At least I didnt say 'how i wet your mother'


----------



## newsposter (Aug 18, 2002)

dswallow said:


> http://www.thefutoncritic.com/news.aspx?id=20070513nbc01
> 
> , *followed by an encore play on NBC*.


I wonder if that is guaranteed though? I started doing the encore of Greek on ABC and it stopped mid way thru summer and I was stuck on SD family channel


----------



## Philosofy (Feb 21, 2000)

A couple months ago, I saw a preview for a show about an immortal cop in NYC called New Amsterdam. Any word on that? IMDB doesn't list a date. One site I saw said Wed at 9 this fall.


----------



## dswallow (Dec 3, 2000)

Philosofy said:


> A couple months ago, I saw a preview for a show about an immortal cop in NYC called New Amsterdam. Any word on that? IMDB doesn't list a date. One site I saw said Wed at 9 this fall.


It was previously scheduled for Tuesdays at 9pm beginning in the fall. It's now been rescheduled for midseason. 13 episodes were ordered.

Official site: http://www.fox.com/newamsterdam/


----------



## Warren (Oct 18, 2001)

dswallow said:


> It was previously scheduled for Tuesdays at 9pm beginning in the fall. It's now been rescheduled for midseason. 13 episodes were ordered.
> 
> Official site: http://www.fox.com/newamsterdam/


 well guess since they are already ****ing with it then I guess I will not watch. I am always worried about shows on Fox. I have been burned before.


----------



## bengalfreak (Oct 20, 2002)

dswallow said:


> http://www.thefutoncritic.com/news.aspx?id=20070513nbc01
> 
> In a groundbreaking move, the acclaimed drama "Law & Order: Criminal Intent" will move from NBC to USA, the top-rated basic cable network, which is owned by NBC Universal. "Law & Order: Criminal Intent" will return for its seventh season with its premiere runs on USA, *followed by an encore play on NBC*. USA is the #1 basic cable network, among households, total viewers, and all key demos. For the last six seasons, "Criminal Intent" has run first on NBC and then had its second window on USA. Beginning next year, that scenario flips.

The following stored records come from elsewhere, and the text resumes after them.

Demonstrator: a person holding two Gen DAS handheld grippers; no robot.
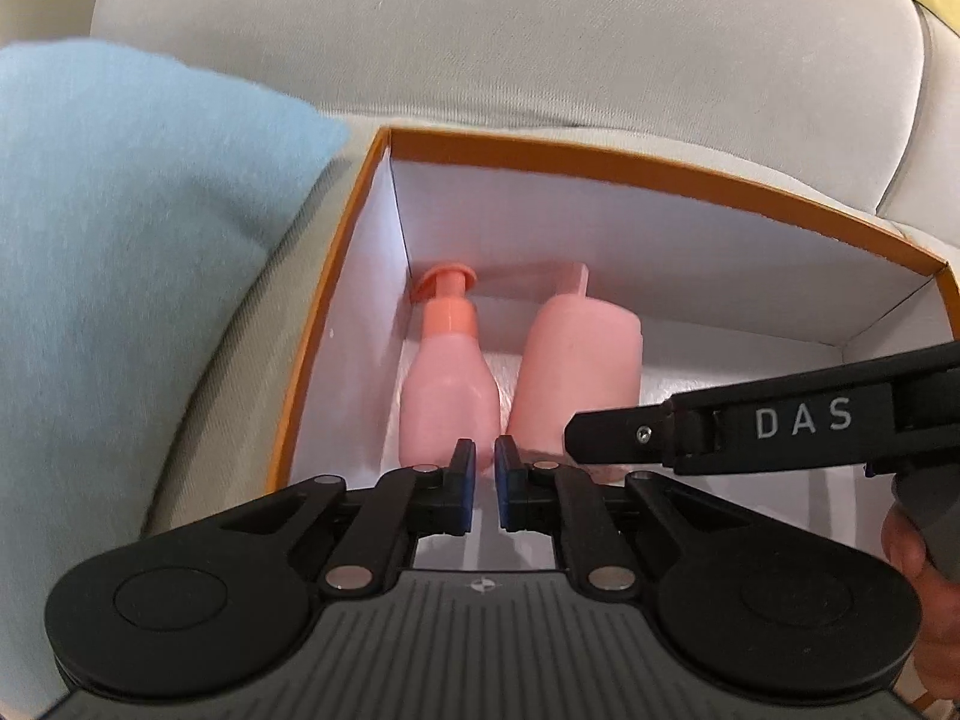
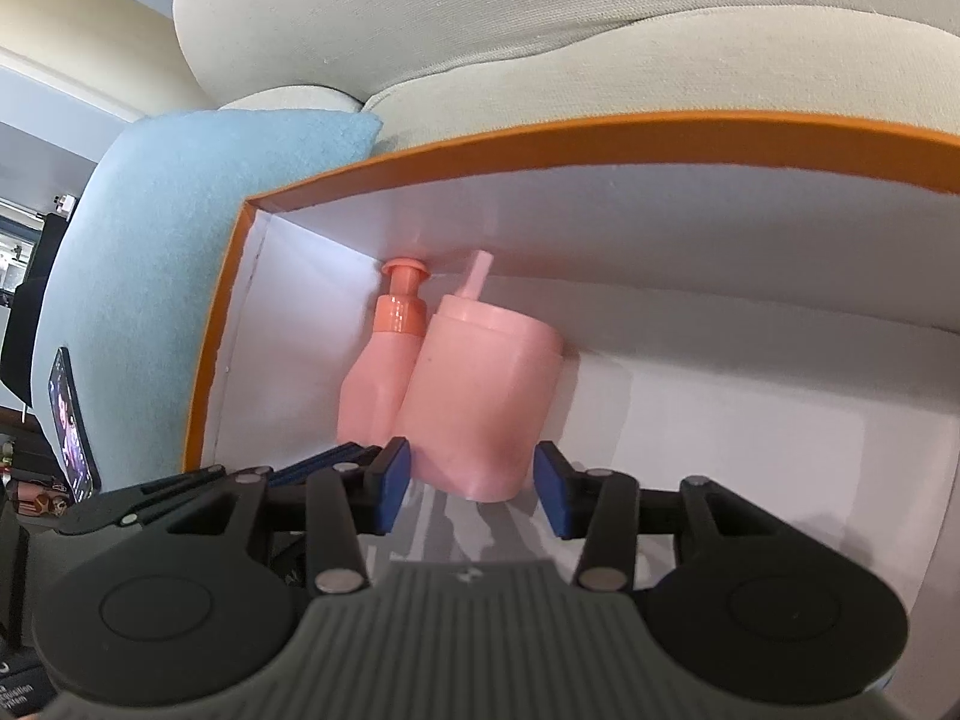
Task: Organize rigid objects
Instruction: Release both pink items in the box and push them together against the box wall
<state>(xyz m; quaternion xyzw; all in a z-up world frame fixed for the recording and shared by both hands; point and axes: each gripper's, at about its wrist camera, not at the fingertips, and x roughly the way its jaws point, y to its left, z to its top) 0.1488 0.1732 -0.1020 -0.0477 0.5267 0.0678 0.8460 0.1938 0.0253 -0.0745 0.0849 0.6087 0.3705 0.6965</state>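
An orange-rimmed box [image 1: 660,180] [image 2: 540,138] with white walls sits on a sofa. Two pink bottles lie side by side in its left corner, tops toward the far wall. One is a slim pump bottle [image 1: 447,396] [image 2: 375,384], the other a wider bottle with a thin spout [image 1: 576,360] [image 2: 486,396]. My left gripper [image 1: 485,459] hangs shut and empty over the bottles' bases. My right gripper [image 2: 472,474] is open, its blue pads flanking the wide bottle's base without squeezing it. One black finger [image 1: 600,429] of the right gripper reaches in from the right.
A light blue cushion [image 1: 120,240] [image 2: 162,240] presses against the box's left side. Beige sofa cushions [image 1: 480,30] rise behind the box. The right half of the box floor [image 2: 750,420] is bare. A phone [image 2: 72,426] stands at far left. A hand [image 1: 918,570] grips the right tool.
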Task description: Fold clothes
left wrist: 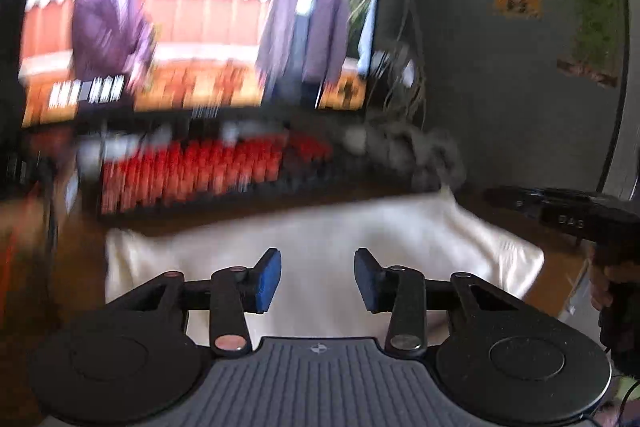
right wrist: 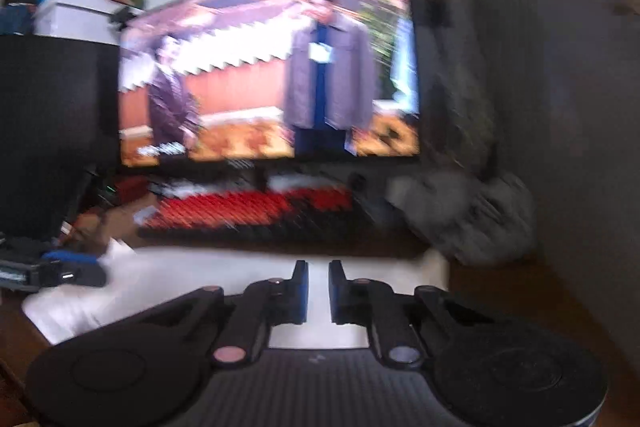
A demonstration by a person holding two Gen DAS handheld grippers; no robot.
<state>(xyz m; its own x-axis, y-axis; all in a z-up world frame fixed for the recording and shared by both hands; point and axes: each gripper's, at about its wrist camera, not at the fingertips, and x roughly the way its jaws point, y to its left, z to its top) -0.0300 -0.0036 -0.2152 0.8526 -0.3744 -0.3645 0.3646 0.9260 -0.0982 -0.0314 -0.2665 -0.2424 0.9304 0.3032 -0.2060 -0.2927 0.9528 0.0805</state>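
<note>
Two hand-held grippers, left apart, right nearly together, above cream garment on wooden table.

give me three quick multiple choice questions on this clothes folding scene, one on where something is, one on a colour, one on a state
1. Where does the white garment lie?
A. in front of the keyboard
B. on top of the screen
C. inside a box

2. What colour are the pads of the left claw?
A. yellow
B. blue
C. green

3. How does the left claw stand?
A. shut on the garment
B. open, holding nothing
C. shut on a cable

Key: 1 A, the cloth is spread nearer than the keyboard; 2 B, both pads show blue; 3 B, a wide gap with only cloth behind.
</note>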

I'd say most likely last season for CI. I was surprised it was picked up this year.


----------



## Dmon4u (Jul 15, 2000)

Coming http://en.wikipedia.org/wiki/Torchwood

Torchwood

BBC America - Sept. 8th

and on HDnet on Sept. 17th.

and since the deal is now complete: http://www.broadcastingcable.com/article/CA6471008.html

NFL Network Total Access, MyNetworkTV, on Sept. 8th


----------



## windracer (Jan 3, 2003)

Hopefully we'll get a Fall TV Guru Guide like last year?


----------



## TonyTheTiger (Dec 22, 2006)

Warren said:


> what is American band?


It's the show that was promoted heavily during the last season of American Idol.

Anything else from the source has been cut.